A nurse for over 17 years, Ms. Jones began her career in Critical Care nursing at the University of Pennsylvania Health System. While continuing her nursing practice in critical care, Ms. Jones held an adjunct faculty position at LaSalle University. Ms. Jones began her transition into Informatics while working in Disease Management in the late 1990's. Having experience in CPOE, EMR, Practice Management, eMAR, clinical documentation implementations as well as Nursing Minimum Data Sets and Outcome Measures , Ms. Jones is an experienced Informatics professional
Ms. Jones holds a BSN from Thomas Jefferson University and a MSN from LaSalle University. Since completing her Master's degree; Ms. Jones has obtained certification in Nursing Informatics, Lean Six Sigma, and Six Sigma Greenbelt. Ms. Jones is active is several professional organizations and is past-president of the Kappa Delta Chapter of Sigma Theta Tau.
Jack Yensen has been involved in online education ever since 1970, when he first experimented with simulations on mainframes.

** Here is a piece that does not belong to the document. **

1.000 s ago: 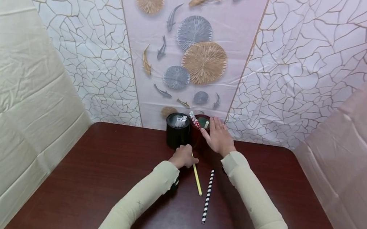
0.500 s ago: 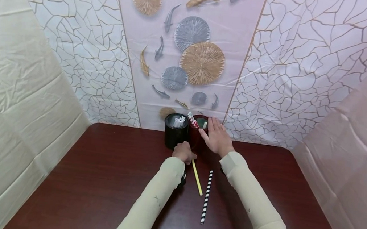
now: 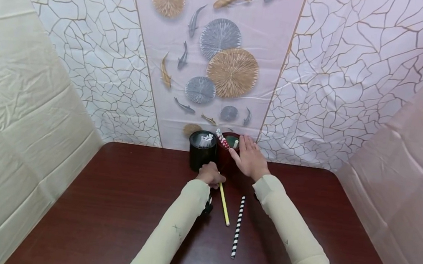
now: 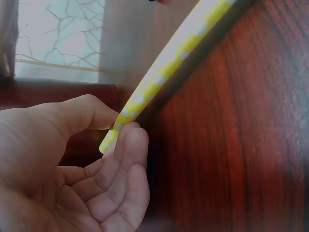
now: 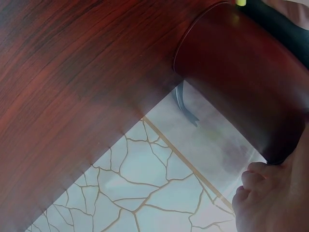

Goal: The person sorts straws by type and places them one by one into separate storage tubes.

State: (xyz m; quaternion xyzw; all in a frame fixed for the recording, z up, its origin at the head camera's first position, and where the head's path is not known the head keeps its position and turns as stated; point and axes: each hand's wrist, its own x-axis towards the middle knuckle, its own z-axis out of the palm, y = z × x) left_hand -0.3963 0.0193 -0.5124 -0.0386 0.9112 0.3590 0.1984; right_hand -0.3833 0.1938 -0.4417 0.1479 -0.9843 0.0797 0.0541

When personal computers arrived he abandoned (almost) mainframes and time sharing and immersed himself in programming and databases. When networking started to happen, he got involved in very early email and telnet applications, and then realized in 1992 that he could enhance classroom courses and reach students globally using an FTP server to simulate a Web server, when the web first started. Now he has courses and servers and websites all over the place. Every year he visits many campuses and gives presentations and workshops on online or eLearning and shows faculty and staff how to extend courseware functionality (like WebCT and Blackboard), using Java, Flash, HotMedia, streaming audio and video and collaboration or groupware like Teamwave, Webex, & Placeware. He is also a management consultant in healthcare, assisting corporate clients to design and implement virtual universities. Jack has been involved in health and nursing informatics since 1975.